Not really, but somewhat. Anyways, first question.
G'day, Scott. This is Peter from a very locked down Sydney. Tesla is now offering
customers a way to subscribe and pay a monthly fee instead of $10,000 upfront for their premium
driver-assisted features, full self-driving, FSD. How significant is this moment for Tesla?
Some folks on Twitter compare it to Amazon starting AWS. Is this Tesla's first move of
becoming a platform company, driving a growing revenue from reoccurring subscription services,
even licensing their software? You could be driving a Prius, but it is using Tesla software.
Look forward to your answer and hope to see you in Australia soon once we've sorted out our terrible COVID vaccine rollout
and opened up our borders.
So thanks very much, Peter,
and congratulations on living
in what is one of the most beautiful,
dynamic places on earth.
I love Sydney.
I remember going there and thinking,
true story, I went to Sydney in 2000
and within 24 hours,
I decided I was going to move there.
And I interviewed with a venture capital firm there
and I had absolutely nothing keeping me in San Francisco where I was living at the time. I was going to move there. And I interviewed with a venture capital firm there. And I had absolutely nothing keeping me in San Francisco
where I was living at the time.
I was single.
I didn't have a ton of friends.
I think I'd just been kicked off the board of Red Envelope.
Nice, good for me.
Nice moment.
Kicked out of the band you started.
Anyway, not what you asked.
But I'm down in Australia and I'm like,
that's it, I'm moving here.
I just loved it there.
I loved the attitude.
And I interviewed with this VC firm or spoke to them, I shouldn't say interviewed, and they were, had like $200 million under management. And they were either the biggest
or the second biggest VC firm in all of Australia. And I'd raised like $80 million just for my own
companies. And I thought, wow, this is a smaller market and came to the conclusion that, and this
may be right or wrong, that Australia would be a great place to spend your money, but not the right place for me to make my money.

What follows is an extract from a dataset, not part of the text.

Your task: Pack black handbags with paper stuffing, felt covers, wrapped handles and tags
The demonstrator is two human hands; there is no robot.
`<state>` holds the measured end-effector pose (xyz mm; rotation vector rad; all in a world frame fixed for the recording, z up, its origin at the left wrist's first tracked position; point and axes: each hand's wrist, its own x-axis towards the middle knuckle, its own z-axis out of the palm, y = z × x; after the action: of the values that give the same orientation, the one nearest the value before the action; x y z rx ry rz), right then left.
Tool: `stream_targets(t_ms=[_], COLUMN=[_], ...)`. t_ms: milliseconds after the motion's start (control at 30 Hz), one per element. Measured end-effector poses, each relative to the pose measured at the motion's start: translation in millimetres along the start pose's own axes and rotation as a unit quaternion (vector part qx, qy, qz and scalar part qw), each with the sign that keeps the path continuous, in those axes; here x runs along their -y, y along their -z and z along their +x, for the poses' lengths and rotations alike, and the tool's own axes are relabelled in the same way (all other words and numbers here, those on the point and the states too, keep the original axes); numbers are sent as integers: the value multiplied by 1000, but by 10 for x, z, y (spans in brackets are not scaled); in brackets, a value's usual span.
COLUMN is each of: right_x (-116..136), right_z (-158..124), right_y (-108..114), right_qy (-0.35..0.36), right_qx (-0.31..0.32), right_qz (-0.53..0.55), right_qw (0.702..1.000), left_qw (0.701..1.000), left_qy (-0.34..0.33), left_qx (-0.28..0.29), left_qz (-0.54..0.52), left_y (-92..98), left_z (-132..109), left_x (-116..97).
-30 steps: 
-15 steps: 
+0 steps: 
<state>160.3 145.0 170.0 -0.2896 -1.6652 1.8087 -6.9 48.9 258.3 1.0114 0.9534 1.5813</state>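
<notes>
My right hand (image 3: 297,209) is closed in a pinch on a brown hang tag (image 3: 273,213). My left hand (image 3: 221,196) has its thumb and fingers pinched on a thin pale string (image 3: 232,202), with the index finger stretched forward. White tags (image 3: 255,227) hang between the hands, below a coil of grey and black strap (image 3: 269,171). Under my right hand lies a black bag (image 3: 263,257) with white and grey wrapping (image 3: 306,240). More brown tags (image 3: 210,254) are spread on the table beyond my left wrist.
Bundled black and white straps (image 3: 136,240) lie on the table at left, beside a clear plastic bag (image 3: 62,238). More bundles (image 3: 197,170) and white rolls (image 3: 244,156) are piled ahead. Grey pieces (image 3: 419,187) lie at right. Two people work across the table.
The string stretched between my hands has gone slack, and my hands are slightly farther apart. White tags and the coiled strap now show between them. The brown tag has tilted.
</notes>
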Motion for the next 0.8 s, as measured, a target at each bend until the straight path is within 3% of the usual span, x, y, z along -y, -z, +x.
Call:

Anyway, did move down there, but who knows? It's not too late. It's a long life. Anyways,
anyways, yeah, I don't see this. Maybe I'm not connecting the dots around this being a cloud-based
platform or an AWS. What I do think it represents is that if you look at the innovator's dilemma,
what gets in the way of a car company moving to a better business model, which is rather than running shitty ads with Sam Elliott saying, you know, like a rock during the Super Bowl.
I think GM spends $2 billion on marketing.
What does Tesla spend?
Zero.
Donut hole.
Nada.
Nada.
Sato.
Right?
They spend nothing.
And then what happens?
What gets in the way of these businesses being shitty transactional businesses where you run a bunch of bad ads, get them to buy the car, cash the check, and then in two or three years, the dealership starts bothering you again to try and buy another car?
This should absolutely be a recurring revenue business.
And the biggest innovation, I think, in automobiles other than electric was moving to leases where you just got to say, all right, I pay $399 a month. I turn it
back in. I don't have to deal with the incredible friction of selling a car. I thought that was
probably the biggest innovation was the 24 to 36-month lease. The problem now with car companies
moving to a much better business model, which would be recurring revenue, and that is, say, for $1,000 or $1,500 a month, if you're in that weight class to own a Tesla, you just get a Tesla.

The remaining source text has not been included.